You may notice I said "back to the familiar." Not to "normal." Because in many ways, the sporting events we've gotten to witness in these last 9 months or so have anything but normal. Let's sort through some highs and lows of the madness from athletics in 2023:


Best of the Year

Women's sports at the forefront


Full disclosure: I had started writing this piece earlier in the week, and work and other life obligations delayed it, but I was already planning to select this topic as the highlight. That said, Coco Gauff's barnstorming of the US Open, culminating in the 19-year old's first-ever Grand Slam title yesterday, could not have been timed better. Perhaps Gauff's win shouldn't be lumped into the greater story of 'woman's triumph'; tennis is, after all, an individual sport, and it's not exactly a surprise that the always-raucous New York crowd would be especially celebratory for an exciting young American's victory. Still, the groundswell of support, excitement and good will towards Coco, in the stands and across social media, seems to have perfectly punctuated the year in women's sports so far.
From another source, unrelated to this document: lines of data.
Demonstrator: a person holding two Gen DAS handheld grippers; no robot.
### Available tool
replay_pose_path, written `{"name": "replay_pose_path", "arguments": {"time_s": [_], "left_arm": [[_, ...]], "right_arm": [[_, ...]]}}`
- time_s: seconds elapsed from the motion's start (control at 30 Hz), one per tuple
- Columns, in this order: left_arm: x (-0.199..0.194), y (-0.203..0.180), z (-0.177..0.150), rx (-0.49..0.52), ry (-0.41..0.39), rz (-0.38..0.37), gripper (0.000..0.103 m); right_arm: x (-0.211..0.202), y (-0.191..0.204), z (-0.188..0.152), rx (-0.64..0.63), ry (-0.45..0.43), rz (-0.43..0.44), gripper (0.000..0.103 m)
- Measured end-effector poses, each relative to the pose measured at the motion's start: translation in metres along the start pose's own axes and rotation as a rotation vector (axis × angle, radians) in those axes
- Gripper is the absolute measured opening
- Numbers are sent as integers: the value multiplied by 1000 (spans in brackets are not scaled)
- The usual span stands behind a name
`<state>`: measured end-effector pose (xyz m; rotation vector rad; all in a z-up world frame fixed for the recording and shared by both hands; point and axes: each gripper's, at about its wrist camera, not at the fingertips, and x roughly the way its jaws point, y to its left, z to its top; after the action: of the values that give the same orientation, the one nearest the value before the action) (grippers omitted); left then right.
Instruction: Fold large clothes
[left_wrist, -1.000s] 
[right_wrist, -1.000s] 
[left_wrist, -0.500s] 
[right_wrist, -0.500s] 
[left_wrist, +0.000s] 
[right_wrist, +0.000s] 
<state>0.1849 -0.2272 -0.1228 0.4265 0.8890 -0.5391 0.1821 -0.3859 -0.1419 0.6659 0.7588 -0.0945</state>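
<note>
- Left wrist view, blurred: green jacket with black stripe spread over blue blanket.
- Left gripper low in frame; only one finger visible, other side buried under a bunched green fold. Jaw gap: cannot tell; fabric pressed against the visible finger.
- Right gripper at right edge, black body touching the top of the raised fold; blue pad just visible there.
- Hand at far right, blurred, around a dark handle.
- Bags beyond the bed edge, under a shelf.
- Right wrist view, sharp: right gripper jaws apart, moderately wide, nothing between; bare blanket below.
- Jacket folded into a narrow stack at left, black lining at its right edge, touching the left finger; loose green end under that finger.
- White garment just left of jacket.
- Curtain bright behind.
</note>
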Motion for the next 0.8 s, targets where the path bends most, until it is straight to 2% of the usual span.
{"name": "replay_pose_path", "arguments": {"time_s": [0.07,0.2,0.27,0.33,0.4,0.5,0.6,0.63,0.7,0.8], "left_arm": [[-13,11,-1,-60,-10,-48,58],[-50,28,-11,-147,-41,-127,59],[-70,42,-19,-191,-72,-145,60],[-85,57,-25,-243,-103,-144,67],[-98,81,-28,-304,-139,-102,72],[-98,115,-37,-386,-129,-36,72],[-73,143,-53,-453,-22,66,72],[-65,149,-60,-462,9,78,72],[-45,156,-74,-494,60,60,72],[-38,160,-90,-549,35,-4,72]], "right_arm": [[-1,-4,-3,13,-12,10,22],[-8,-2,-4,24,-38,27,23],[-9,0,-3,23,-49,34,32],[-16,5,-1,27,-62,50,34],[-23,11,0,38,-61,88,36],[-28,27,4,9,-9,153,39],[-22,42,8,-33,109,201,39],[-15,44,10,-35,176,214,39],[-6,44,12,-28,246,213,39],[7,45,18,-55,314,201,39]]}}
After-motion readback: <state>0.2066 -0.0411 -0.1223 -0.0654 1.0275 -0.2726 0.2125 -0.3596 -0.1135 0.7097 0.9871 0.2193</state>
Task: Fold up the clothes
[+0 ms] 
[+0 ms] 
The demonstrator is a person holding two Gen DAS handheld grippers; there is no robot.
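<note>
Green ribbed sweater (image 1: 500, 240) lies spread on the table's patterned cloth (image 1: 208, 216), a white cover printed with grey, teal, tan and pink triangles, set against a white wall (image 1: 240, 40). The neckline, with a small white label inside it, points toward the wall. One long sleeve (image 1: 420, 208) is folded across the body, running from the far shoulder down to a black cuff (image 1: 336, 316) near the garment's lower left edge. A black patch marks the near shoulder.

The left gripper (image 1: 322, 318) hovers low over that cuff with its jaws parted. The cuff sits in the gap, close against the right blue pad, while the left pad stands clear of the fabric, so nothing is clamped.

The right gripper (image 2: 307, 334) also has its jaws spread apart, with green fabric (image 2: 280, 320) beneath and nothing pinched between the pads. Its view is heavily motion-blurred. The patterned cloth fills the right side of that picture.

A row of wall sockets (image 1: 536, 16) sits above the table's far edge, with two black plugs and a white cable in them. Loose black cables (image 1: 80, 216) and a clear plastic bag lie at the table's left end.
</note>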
So long have female athletes and their supporters had to hear the cries of derision about how "nobody watches women's sports," how those athletes aren't elite and among the most talented in their craft. Even before Coco's singular dominance, there were plenty of examples from 2023 that have helped silence those howls once and for all.


Over the course of the early months, the nation at large began to large what fans in the know had been aware of for well over a year now: Caitlin Clark is must-watch television. The Iowa sophomore guard is an unreal scorer, the closest thing to Steph Curry we've seen at the college level, and her remarkable season helped propel Iowa to the Final Four, where they stunned defending champions (and winners of 42 consecutive games) South Carolina. This set the stage for a thrilling National Championship, where Angel Reese and underdogs LSU made sure they were the main headline, executing a near-perfect game to bring home their first title in program history. As a lifelong college basketball fan, I can testify the quality felt like so many of the Men's Final Fours I've loved over the years, and numbers suggest I'm not alone in that sentiment: the Final Four shattered viewing records, with the approximate audience 6.5 million marking an 87% increase in viewership from the year prior.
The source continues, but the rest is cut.